Queremos fazer o bem a todos: aos que amam Jesus Cristo e aos que talvez o odeiem. Mas estes, além disso, nos dão muita pena: por isso, devemos procurar tratá-los com afeto, ajudá-los a encontrar a fé, afogar o mal — repito — em abundância de bem. Não devemos ver ninguém como inimigo: se eles combatem a Igreja de má-fé, nossa conduta humana reta, firme e amável será o único meio para que, com a graça de Deus, descubram a verdade ou, pelo menos, a respeitem.

Se os seus ataques nascem da ignorância, nossa doutrina — confirmada pelo exemplo — poderá fazer cair o véu de seus olhos. Defenderemos sempre os santos direitos da Igreja, mas tentaremos fazê-lo sem ferir, sem humilhar, procurando não levantar desconfianças nem ressentimentos.

Contra quem nós estamos?

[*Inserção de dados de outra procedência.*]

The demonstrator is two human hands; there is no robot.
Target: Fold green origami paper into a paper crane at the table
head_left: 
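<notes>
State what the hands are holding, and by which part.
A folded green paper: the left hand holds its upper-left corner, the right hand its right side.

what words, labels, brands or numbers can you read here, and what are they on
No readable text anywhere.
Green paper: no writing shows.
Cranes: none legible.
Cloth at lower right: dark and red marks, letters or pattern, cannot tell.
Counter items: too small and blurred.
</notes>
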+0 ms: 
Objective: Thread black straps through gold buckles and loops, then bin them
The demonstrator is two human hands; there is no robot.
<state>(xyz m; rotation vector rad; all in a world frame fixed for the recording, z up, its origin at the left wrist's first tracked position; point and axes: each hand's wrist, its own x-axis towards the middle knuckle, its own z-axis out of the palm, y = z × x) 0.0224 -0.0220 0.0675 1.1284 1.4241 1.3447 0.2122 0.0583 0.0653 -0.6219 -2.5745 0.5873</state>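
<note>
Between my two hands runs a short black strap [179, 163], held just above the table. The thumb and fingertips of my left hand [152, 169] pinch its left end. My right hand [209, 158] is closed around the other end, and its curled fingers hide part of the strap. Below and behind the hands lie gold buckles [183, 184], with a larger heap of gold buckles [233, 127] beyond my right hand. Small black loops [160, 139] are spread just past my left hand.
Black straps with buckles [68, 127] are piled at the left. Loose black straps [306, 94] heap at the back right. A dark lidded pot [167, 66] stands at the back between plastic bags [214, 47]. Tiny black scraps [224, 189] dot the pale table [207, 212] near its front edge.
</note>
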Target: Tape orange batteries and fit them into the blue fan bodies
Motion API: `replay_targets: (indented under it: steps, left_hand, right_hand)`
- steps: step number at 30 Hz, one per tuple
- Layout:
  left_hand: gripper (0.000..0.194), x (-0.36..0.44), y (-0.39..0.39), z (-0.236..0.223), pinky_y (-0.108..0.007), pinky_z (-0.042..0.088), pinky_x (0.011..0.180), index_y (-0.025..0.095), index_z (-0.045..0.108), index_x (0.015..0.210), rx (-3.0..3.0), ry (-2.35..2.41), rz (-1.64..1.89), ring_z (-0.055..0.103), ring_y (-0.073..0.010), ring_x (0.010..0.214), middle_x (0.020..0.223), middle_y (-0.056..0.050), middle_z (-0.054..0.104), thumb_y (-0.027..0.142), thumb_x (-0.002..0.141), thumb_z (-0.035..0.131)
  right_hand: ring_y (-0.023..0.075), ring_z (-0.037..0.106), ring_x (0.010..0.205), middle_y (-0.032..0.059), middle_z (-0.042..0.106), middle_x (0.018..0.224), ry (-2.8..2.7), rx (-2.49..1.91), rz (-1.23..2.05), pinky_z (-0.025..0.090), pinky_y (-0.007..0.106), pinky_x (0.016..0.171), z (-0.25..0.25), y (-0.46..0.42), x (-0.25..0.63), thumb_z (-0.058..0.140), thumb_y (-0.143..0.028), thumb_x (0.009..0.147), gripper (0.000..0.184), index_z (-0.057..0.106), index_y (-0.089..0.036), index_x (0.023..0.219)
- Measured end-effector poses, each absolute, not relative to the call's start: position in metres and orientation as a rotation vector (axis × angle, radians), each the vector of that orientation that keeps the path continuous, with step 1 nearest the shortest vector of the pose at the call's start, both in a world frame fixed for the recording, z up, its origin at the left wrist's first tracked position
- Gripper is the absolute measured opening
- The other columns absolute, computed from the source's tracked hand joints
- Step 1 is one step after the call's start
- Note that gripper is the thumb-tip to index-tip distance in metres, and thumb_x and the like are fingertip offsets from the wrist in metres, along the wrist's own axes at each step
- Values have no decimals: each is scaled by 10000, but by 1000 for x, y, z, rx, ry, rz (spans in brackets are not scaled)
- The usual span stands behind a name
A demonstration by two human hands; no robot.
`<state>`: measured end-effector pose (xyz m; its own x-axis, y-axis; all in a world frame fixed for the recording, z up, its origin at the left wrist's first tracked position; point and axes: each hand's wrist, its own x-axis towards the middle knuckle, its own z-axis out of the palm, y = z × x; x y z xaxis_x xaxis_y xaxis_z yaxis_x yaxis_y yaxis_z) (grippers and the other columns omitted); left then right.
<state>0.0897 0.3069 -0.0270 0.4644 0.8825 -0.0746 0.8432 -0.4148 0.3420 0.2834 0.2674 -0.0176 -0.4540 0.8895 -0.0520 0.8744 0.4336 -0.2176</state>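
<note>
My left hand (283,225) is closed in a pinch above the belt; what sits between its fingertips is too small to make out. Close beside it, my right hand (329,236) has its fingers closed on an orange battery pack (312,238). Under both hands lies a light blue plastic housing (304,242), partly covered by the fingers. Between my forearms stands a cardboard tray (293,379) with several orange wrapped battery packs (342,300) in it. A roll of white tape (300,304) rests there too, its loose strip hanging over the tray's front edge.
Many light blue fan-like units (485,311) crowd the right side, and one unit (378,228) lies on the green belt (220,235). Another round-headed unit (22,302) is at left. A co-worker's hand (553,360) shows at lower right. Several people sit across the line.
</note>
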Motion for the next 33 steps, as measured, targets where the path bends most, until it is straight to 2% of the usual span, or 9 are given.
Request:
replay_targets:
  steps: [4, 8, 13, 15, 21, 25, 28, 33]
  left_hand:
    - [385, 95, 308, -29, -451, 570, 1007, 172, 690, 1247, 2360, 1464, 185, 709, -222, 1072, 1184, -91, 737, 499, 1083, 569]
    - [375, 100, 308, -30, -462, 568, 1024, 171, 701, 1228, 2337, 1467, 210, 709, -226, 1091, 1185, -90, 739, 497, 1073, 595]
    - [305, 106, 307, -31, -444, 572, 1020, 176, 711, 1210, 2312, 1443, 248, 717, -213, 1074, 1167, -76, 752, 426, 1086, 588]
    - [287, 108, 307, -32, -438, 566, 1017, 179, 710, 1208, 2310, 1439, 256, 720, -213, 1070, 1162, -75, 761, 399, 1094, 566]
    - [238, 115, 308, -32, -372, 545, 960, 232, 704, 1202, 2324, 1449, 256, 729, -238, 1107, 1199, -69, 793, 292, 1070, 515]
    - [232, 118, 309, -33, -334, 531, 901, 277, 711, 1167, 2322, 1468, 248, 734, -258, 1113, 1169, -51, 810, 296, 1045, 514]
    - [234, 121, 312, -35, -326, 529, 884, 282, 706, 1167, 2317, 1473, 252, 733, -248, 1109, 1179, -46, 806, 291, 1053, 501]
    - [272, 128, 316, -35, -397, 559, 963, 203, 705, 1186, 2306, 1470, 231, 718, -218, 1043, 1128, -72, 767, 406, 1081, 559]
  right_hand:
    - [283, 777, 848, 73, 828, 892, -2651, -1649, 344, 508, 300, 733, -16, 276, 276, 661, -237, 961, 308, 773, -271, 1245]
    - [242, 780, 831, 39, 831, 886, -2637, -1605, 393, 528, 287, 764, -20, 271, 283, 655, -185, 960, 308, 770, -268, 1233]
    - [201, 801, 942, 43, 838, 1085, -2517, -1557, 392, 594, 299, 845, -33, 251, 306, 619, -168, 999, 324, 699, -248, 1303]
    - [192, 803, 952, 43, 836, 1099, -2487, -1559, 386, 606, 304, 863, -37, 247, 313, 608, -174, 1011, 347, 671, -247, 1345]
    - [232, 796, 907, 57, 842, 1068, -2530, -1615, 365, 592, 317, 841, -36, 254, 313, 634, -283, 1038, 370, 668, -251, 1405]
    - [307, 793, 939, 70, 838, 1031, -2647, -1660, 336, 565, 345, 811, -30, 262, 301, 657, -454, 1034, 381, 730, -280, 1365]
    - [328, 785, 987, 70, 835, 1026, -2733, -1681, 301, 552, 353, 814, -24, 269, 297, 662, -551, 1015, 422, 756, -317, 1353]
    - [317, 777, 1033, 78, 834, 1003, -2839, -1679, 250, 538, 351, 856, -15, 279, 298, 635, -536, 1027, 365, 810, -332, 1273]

Contra ninguém. Não posso amar o diabo, mas amo todos os que não são o diabo, não importa quão maus sejam ou possam parecer. Não me sinto nem nunca me senti contrário a ninguém; rejeito ideias que vão contra a fé ou a moral de Jesus Cristo, mas, ao mesmo tempo, tenho o dever de acolher, com a caridade de Cristo, todos aqueles que as professem.

Muitas vezes, esses erros são o resultado de uma formação equivocada. Em não poucos casos, esses pobrezinhos não tiveram ninguém que lhes ensinasse a verdade. Penso, por isso, que no dia do juízo haverá muitas almas que responderão a Deus como respondeu o paralítico na piscina — hominem non habeo52, não houve ninguém que me ajudasse — ou como responderam aqueles trabalhadores desempregados à pergunta do dono da vinha: nemo nos conduxit53, não nos chamaram para trabalhar.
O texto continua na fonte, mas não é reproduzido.